The Data Collaboration Center (DCC) of the Critical Path Institute (C-Path) was founded to provide large-scale data solutions for scientific research. The DCC’s work takes place in a neutral, noncompetitive environment, utilizing appropriate data standards (such as those of the Clinical Data Interchange Standards Consortium [CDISC]). The DCC possesses the top-tier technical, scientific, and project management expertise necessary to support advanced research efforts. DCC solutions include:

• Development of customized data-sharing platforms
• Planning and execution of multisource data aggregation and standardization
• Sustainable curation and administration of data and its storage
• Ability for teams to work together to analyze and interpret data
• Robust security policies and framework
• Application of current regulations to ensure compliance

Mission of the Data Collaboration Center

To enable multiple organizations to work together in a neutral setting and share medical data in order to optimize its value in creating new insights and tools that accelerate drug development in areas with unmet healthcare needs.

*As of February 2019

A Legacy of Collaboration

C-Path, as a trusted and independent entity in regulatory science, is a go-to provider of data-sharing solutions for stakeholders from industry, global regulatory agencies, government agencies, non-governmental organizations and agencies, patient advocacy groups, and academia. C-Path has a decade of experience in data standards development, platform development and hosting, stewardship of patient-level data privacy, data platform security, and controlled access methodology. The DCC manages data according to the distinct requirements set by the governance of its individual projects, and has met desired end goals, such as development of clinical trial simulation tools, biomarker qualifications, and outcome assessment instrument development.

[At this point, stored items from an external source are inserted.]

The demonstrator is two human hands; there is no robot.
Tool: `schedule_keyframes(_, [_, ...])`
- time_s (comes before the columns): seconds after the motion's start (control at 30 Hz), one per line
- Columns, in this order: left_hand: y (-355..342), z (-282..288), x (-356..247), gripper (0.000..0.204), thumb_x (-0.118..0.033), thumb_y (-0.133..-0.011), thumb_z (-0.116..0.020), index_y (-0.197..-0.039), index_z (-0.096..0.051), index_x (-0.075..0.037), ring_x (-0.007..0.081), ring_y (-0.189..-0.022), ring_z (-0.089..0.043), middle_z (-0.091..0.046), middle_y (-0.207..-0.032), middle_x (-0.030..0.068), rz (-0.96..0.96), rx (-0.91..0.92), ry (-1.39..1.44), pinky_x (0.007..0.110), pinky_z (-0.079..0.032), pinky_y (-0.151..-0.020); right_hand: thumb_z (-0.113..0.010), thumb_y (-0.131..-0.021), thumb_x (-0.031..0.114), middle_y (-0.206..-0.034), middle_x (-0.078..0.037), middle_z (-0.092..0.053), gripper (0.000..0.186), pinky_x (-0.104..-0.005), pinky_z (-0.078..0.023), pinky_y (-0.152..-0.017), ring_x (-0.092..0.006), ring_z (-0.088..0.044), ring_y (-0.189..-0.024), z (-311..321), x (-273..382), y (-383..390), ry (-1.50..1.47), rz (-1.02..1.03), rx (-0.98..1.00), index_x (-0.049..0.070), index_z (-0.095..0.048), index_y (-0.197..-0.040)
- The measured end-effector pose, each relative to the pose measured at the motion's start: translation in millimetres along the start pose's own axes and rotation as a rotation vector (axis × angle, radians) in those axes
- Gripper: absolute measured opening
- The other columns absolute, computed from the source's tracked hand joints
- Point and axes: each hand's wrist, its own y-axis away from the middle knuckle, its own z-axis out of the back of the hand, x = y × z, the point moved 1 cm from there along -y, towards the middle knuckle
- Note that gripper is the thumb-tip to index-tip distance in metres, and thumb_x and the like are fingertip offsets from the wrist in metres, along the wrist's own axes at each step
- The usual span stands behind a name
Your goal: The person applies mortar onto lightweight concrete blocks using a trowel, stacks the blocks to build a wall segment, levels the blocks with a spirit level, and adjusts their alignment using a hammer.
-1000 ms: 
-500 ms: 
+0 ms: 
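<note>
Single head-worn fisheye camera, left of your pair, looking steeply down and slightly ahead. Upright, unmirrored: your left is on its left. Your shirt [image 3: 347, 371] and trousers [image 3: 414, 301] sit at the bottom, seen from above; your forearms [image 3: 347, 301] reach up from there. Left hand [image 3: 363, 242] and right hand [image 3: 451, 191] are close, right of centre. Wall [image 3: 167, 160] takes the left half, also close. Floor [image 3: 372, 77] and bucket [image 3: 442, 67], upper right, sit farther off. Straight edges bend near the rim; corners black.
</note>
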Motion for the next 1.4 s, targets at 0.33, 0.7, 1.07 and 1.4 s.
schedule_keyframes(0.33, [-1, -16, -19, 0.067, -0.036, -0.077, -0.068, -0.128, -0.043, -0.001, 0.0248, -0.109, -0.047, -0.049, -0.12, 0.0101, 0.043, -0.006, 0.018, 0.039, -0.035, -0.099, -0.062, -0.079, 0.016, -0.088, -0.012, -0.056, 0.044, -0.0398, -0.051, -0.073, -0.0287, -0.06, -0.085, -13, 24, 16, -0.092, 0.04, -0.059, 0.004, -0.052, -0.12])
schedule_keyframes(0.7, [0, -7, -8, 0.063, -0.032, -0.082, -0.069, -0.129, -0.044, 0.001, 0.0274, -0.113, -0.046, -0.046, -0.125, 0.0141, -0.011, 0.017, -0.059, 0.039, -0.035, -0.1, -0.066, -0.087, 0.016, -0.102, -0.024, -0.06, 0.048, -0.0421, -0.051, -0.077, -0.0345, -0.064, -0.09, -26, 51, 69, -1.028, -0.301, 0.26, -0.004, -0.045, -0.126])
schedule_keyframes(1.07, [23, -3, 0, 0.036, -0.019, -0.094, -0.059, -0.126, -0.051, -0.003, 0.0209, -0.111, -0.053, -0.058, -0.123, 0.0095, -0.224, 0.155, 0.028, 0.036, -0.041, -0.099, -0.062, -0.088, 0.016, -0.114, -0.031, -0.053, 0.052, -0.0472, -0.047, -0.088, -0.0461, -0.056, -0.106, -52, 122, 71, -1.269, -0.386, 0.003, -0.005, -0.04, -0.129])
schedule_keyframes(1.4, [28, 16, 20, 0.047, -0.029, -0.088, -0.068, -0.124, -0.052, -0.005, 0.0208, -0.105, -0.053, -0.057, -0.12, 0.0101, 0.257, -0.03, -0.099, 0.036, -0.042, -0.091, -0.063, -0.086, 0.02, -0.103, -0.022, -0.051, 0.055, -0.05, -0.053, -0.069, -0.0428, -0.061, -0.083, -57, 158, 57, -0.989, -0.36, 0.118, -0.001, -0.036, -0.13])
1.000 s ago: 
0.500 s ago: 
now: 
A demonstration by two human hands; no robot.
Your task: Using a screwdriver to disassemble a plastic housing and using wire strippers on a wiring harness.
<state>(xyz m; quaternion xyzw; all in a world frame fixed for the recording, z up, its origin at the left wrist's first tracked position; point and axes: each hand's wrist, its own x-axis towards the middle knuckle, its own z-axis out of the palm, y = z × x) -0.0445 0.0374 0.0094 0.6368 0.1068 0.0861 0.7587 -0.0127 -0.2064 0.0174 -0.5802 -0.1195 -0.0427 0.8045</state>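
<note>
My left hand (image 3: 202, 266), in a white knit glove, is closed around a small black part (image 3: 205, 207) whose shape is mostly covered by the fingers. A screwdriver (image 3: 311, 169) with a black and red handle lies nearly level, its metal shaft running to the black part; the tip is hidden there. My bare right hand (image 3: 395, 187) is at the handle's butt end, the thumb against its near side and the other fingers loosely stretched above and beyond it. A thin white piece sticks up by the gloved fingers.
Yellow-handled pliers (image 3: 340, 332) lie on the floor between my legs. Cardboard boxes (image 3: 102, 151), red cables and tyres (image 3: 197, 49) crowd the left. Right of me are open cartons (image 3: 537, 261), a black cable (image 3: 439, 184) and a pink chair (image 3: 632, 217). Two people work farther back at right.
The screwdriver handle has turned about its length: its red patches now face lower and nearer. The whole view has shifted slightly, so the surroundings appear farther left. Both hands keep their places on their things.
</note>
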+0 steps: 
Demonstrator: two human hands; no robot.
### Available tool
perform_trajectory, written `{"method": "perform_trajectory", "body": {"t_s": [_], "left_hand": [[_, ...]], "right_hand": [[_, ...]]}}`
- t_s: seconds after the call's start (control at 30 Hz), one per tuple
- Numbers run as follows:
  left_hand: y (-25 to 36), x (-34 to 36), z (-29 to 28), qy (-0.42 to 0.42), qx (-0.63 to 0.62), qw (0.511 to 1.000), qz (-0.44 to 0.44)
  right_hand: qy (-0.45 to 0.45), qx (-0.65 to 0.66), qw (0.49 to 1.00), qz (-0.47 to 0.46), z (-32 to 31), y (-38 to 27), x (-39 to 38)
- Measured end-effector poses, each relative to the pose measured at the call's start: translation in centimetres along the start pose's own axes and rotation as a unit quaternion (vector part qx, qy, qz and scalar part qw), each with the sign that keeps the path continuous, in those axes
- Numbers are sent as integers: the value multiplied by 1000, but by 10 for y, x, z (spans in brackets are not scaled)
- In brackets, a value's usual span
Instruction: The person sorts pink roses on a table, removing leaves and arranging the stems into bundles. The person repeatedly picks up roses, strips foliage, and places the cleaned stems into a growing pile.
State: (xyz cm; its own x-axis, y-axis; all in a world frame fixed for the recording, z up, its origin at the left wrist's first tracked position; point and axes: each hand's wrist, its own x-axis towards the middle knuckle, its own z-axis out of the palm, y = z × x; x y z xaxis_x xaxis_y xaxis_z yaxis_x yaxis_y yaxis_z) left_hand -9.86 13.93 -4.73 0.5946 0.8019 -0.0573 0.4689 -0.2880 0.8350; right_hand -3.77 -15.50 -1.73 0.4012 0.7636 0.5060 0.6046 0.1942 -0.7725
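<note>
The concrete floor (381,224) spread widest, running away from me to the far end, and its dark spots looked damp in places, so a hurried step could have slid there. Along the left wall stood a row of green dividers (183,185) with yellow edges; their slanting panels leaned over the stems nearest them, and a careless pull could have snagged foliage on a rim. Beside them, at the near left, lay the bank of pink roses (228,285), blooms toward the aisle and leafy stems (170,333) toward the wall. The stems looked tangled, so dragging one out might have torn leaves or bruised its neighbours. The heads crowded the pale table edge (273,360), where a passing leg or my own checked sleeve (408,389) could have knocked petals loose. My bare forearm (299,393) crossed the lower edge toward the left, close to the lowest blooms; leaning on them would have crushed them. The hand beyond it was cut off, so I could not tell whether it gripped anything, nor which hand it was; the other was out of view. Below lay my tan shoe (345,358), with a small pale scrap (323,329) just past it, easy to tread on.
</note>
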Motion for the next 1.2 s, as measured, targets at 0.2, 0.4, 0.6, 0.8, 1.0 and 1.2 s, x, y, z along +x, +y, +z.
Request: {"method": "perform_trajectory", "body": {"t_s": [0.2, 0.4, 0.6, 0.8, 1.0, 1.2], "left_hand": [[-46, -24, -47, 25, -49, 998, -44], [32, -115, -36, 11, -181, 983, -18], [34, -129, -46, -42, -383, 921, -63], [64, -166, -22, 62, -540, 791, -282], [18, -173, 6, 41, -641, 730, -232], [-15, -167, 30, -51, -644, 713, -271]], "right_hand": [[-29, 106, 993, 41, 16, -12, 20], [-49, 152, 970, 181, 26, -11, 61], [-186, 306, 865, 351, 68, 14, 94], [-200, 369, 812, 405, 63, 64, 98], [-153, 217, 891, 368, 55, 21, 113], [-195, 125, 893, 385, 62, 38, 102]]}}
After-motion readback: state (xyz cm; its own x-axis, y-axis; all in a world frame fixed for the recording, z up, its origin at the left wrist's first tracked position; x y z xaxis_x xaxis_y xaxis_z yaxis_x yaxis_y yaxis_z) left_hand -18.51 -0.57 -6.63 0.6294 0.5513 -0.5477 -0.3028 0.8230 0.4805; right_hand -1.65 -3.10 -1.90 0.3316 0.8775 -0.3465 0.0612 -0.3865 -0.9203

As of February 2018, the DCC’s data platform securely hosts data from 107 clinical trials and 119 nonclinical studies, representing over 60,000 subjects, over 200 million data points, and six different therapeutic areas.

A Commitment to Safe, Secure Data

The DCC’s policies around individual patient-level data meet or exceed data privacy and human subject research protection requirements. Every contribution of clinical data to a DCC project is governed by a data contribution agreement, which specifies the scope of data sharing permitted by the contributor. Data contributors must also certify that they have met all applicable requirements to enable secondary research on contributed data. Through the support of our sponsors, members, and collaborators, data is currently made freely available to qualified researchers. All users must agree to terms and conditions for accessing project data.